▸ ACTION ITEM:
Find the lines below in which the string "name" occurs. Copy each one.

Saved entries:
*** Begin section ***

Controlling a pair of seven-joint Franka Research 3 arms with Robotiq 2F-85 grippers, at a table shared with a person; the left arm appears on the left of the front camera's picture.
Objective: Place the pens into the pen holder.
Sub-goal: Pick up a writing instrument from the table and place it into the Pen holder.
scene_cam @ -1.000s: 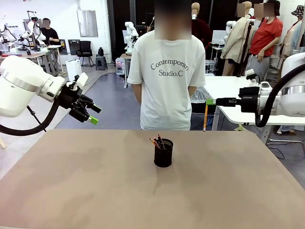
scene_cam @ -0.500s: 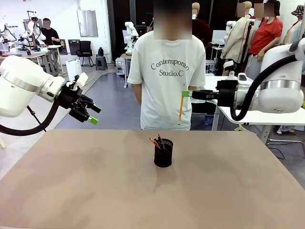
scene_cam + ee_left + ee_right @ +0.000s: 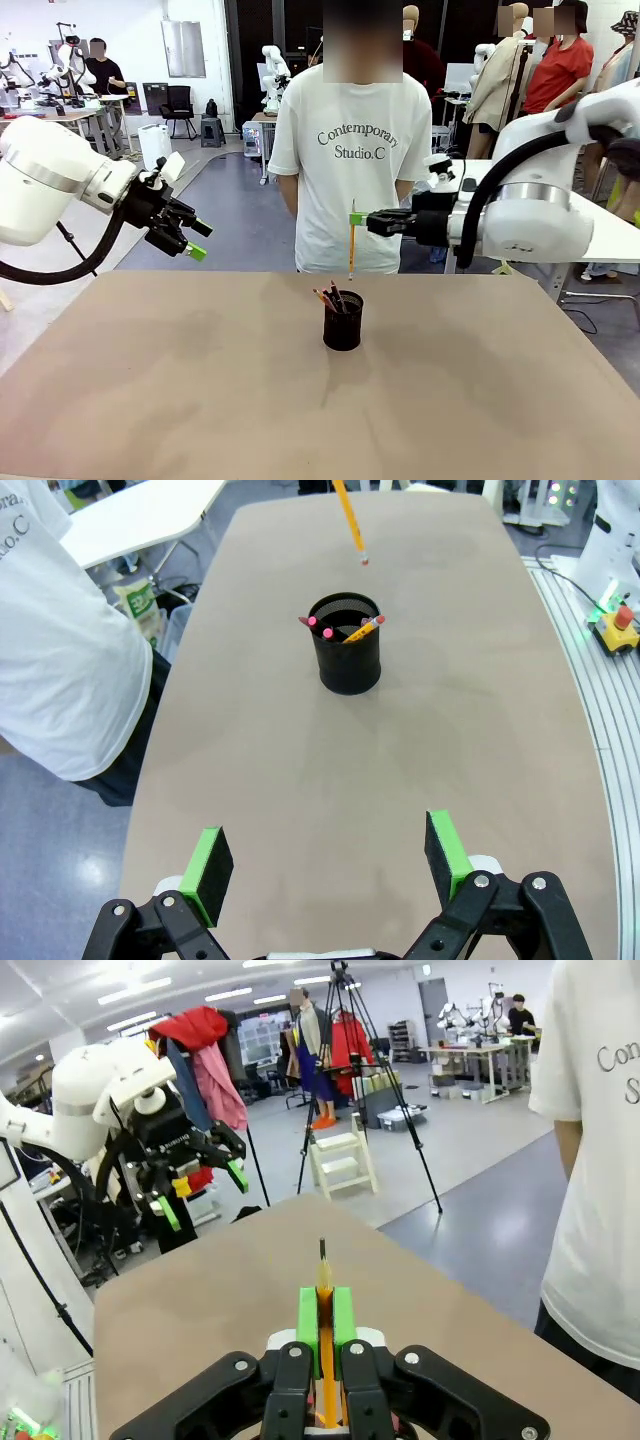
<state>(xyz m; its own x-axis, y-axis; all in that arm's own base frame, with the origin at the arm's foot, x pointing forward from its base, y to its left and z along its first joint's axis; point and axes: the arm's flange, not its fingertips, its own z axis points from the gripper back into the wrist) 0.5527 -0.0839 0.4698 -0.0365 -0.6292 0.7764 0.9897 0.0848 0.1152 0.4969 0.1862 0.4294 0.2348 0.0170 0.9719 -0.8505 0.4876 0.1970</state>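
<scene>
The pen holder (image 3: 343, 322), a small black mesh cup, stands upright near the table's middle, with pens (image 3: 330, 297) leaning inside it. My right gripper (image 3: 357, 219) is shut on an orange-yellow pencil (image 3: 351, 245) that hangs upright, just above and slightly behind the cup. The right wrist view has the pencil (image 3: 324, 1285) pinched between the green pads. My left gripper (image 3: 195, 240) hovers open and holds nothing off the table's far left edge. From the left wrist, the holder (image 3: 346, 650) holds red-ended pens and a yellow pencil, and the held pencil (image 3: 349, 518) hangs beyond it.
A person in a white T-shirt (image 3: 350, 150) stands at the far edge of the brown table (image 3: 200, 400), right behind the cup. The left arm (image 3: 150, 1130) appears across the table in the right wrist view. White tables and other people fill the room behind.
My right arm has swung leftward with the pencil, from off the table's right side to just above the holder. The left arm has not moved.
</scene>
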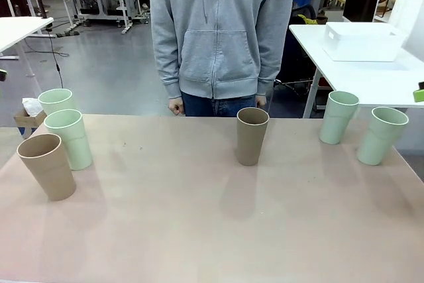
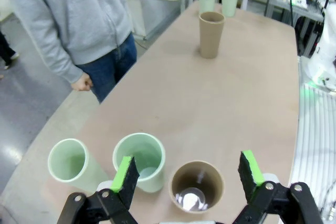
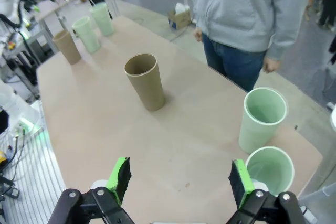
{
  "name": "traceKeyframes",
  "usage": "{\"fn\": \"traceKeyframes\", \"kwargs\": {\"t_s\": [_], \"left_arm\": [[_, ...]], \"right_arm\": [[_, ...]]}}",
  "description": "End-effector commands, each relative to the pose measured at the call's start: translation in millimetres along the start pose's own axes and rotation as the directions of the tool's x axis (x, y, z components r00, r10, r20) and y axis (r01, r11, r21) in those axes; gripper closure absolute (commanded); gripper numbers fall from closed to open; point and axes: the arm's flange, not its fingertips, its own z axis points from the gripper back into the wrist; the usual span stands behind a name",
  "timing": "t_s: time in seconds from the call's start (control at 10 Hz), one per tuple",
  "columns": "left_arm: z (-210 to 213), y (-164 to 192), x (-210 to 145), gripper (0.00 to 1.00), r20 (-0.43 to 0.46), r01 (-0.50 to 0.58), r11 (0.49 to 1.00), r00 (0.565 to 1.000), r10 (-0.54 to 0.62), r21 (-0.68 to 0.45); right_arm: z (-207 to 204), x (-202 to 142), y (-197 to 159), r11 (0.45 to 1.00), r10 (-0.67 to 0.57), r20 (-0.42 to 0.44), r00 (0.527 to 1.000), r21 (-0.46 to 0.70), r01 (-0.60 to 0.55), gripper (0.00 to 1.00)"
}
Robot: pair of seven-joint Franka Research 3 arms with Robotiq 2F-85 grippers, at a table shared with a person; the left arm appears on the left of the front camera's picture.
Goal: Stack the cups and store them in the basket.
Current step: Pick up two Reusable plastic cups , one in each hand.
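Six tall, tapered, handleless cups stand upright, unstacked and mouths open, on the brown bench [image 1: 199, 230]. At the left of the front view, three cluster together: a rear mint cup [image 1: 56, 101], a middle mint cup [image 1: 69, 138] just before it, and a near tan cup [image 1: 48, 166] just beside that. A lone tan cup [image 1: 252, 136] stands at centre. At right stand an inner mint cup [image 1: 338, 117] and an outer mint cup [image 1: 382, 135], slightly apart. The white basket [image 1: 362, 41] sits upper right on a separate white bench [image 1: 371, 77].

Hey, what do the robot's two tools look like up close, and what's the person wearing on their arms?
The left tool and right tool match: black jointed fingers with silver bolts, tipped with bright green pads. The person wears a grey zip hoodie with long sleeves down to the wrists.
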Motion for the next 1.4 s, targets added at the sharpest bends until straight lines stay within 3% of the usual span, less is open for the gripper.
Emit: {"fn": "traceKeyframes", "kwargs": {"t_s": [0.0,0.2,0.5,0.6,0.8,1.0,1.1,1.3], "left_arm": [[11.0,57.8,9.1,0.0,0.069,0.051,0.998,0.996,-0.048,-0.041],[12.8,110.2,2.3,0.0,0.153,0.059,0.988,0.987,-0.037,-0.139],[27.7,172.4,-29.3,0.0,0.304,0.141,0.986,0.946,-0.109,-0.086],[32.5,188.8,-44.4,0.0,0.36,0.246,0.966,0.911,-0.203,-0.078],[34.0,215.9,-78.1,0.0,0.382,0.223,0.961,0.913,-0.145,-0.166],[19.2,217.7,-95.3,0.0,0.373,0.18,0.961,0.923,-0.092,-0.21],[28.1,206.1,-94.0,0.0,0.378,0.204,0.968,0.916,-0.136,-0.147],[28.1,206.1,-94.0,0.0,0.378,0.204,0.968,0.916,-0.136,-0.147]], "right_arm": [[17.5,4.6,-52.3,0.987,0.067,0.113,0.991,0.137,-0.082,0.0],[25.0,-4.3,-99.7,0.97,0.128,0.179,0.975,0.18,-0.16,0.0],[26.4,-31.7,-158.8,0.952,0.152,0.243,0.958,0.223,-0.208,0.0],[24.4,-45.2,-174.5,0.944,0.166,0.245,0.955,0.241,-0.226,0.0],[12.3,-80.3,-204.5,0.938,0.147,0.248,0.957,0.274,-0.215,0.0],[-5.2,-100.4,-209.7,0.933,0.135,0.285,0.949,0.287,-0.219,0.0],[3.6,-97.3,-198.5,0.942,0.118,0.232,0.965,0.283,-0.183,0.0],[3.6,-97.3,-198.5,0.942,0.118,0.232,0.965,0.283,-0.183,0.0]]}}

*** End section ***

▸ EXERCISE SOLUTION:
  "name": "traceKeyframes",
  "description": "End-effector commands, each relative to the pose measured at the call's start: translation in millimetres along the start pose's own axes and rotation as the directions of the tool's x axis (x, y, z components r00, r10, r20) and y axis (r01, r11, r21) in those axes; gripper closure absolute (commanded); gripper numbers fall from closed to open; point and axes: the arm's flange, not its fingertips, its own z axis points from the gripper back into the wrist; the usual span stands behind a name",

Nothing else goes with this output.